Jane recalled that Epstein was wearing a Polo t-shirt and khaki pants. “Like he was going golfing.”
They shook hands.
“Then Jeffrey said, ‘Who’s going to go first?” Jane recalled. “And the other girl’s like, ‘I don’t care.’ And then Jeffrey’s like, ‘How about you?’ Pointing to me.”
Epstein was now wearing only a towel. He had sought to cover himself by asking the older girl to assure him that Jane was 18, though she clearly was not.
“I was a little shrimp, didn’t have boobs, and didn’t look 18 at all,” Jane told the Daily Beast in 2015. “My face, the way I spoke, and my body didn’t look like I was 18.”
She still had braces. And she was so short she could reach across the massage table climbing up on it. But that suited Epstein fine after he instructed her to strip down to her thong panties.
“As she gave Epstein the massage, he told her to get on his back,” a police affidavit says. “[Jane] stated she straddled herself on Epstein’s back whereby her exposed buttocks were touching Epstein’s bare buttocks. Epstein was specific in his instruction to her on how to massage him, telling her to go clockwise or counter clockwise.”

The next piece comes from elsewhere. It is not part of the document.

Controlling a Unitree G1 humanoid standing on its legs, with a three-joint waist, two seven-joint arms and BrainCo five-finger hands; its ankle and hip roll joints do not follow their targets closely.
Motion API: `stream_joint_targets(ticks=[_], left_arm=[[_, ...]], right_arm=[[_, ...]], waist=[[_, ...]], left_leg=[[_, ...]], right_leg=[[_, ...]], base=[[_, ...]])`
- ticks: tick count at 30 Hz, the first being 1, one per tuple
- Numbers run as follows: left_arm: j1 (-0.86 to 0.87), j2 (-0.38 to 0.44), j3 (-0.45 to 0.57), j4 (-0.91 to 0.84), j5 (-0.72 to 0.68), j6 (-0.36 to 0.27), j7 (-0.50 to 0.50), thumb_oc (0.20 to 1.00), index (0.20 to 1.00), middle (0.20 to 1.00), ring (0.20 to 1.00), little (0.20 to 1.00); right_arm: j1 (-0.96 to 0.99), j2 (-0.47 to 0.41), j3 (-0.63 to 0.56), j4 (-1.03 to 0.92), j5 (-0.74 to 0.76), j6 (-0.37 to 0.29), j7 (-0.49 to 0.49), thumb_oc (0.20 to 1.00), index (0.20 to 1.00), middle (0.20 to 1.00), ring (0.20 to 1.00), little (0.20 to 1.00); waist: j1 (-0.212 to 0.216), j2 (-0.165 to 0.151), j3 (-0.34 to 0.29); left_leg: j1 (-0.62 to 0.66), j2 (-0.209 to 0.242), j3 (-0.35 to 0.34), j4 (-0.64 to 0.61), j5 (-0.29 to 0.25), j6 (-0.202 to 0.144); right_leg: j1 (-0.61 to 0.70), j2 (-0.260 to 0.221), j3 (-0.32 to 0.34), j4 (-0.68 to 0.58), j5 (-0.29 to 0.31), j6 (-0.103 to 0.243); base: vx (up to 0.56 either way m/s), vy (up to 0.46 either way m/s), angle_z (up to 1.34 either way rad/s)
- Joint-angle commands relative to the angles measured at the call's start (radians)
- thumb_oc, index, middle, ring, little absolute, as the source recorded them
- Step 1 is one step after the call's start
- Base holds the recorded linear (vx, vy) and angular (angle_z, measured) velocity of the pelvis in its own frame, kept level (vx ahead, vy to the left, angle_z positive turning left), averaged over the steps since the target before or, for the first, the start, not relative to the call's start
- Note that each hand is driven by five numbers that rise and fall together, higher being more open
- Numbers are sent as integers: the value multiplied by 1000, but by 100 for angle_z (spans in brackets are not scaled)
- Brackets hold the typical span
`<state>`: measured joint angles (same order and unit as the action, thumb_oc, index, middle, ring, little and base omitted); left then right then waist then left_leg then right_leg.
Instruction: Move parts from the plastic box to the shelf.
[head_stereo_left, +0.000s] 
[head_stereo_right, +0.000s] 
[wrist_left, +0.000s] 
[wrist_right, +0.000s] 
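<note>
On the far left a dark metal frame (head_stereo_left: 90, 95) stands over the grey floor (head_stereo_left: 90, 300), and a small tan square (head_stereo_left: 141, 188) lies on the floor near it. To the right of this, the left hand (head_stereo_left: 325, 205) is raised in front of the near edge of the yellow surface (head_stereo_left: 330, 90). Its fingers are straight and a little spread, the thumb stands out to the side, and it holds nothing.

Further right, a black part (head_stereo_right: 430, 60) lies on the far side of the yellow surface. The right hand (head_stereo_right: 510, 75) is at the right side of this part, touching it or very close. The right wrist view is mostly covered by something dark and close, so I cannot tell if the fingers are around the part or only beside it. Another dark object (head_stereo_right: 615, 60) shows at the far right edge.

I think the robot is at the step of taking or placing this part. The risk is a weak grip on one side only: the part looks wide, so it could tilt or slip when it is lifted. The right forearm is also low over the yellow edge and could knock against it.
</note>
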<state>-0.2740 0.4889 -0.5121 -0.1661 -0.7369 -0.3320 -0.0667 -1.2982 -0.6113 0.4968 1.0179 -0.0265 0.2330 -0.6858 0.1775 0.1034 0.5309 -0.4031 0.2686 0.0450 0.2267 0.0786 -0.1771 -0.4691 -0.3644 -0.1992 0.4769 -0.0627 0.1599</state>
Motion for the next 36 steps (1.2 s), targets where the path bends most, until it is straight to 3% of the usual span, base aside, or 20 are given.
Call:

The affidavit continues, “Epstein then turned to his side and started to rub his penis in an up and down motion. Epstein then pulled out a purple vibrator.
Jane left with three $100 bills, the added one for watching him masturbate and allowing him to apply the vibrator outside her panties.
‘And he told me ‘Thank you,’” Jane recalled.
He asked her to write down her name and phone number.
“And then after that he just left the room and told me I could get dressed again and that it was done. It was over.”
At dance class the next morning, Jane confided in her best friend and then came the fight in gym class that landed them in the assistant principal’s office. Then the stepmother phoned the police. And there was the very first entry into what might be collectively called law enforcement’s Epstein files. The next addition was a report by Det. Pagan, who showed her a picture of Epstein. Jane confirmed that was the man and described what he had done. She was later asked in the grand jury why she had told Pagan about Epstein masturbating, but had initially said nothing about the vibrator.

“That’s his body, and the vibrator’s on my body,” she replied.
Jane never went back to the mansion. The Palm Beach police ended up interviewing dozens of underage victims who had. There were more in New York and elsewhere, but Epstein was essentially given a pass until 2019, when he was indicted by the US Attorney in the Southern District of New York for sex trafficking dozens of underage girls between 2002 and 2005, Jane among them.
He was remanded, but was found dead in his cell at the now-shuttered Metropolitan Correctional Center in Manhattan before he could stand trial, almost certainly a suicide.

But that became the stuff of conspiracy theories involving the Epstein files, which go back two decades to a high school gym class fight between a 14-year-old victim and her best friend. Unlike the fight, they seem to be without end.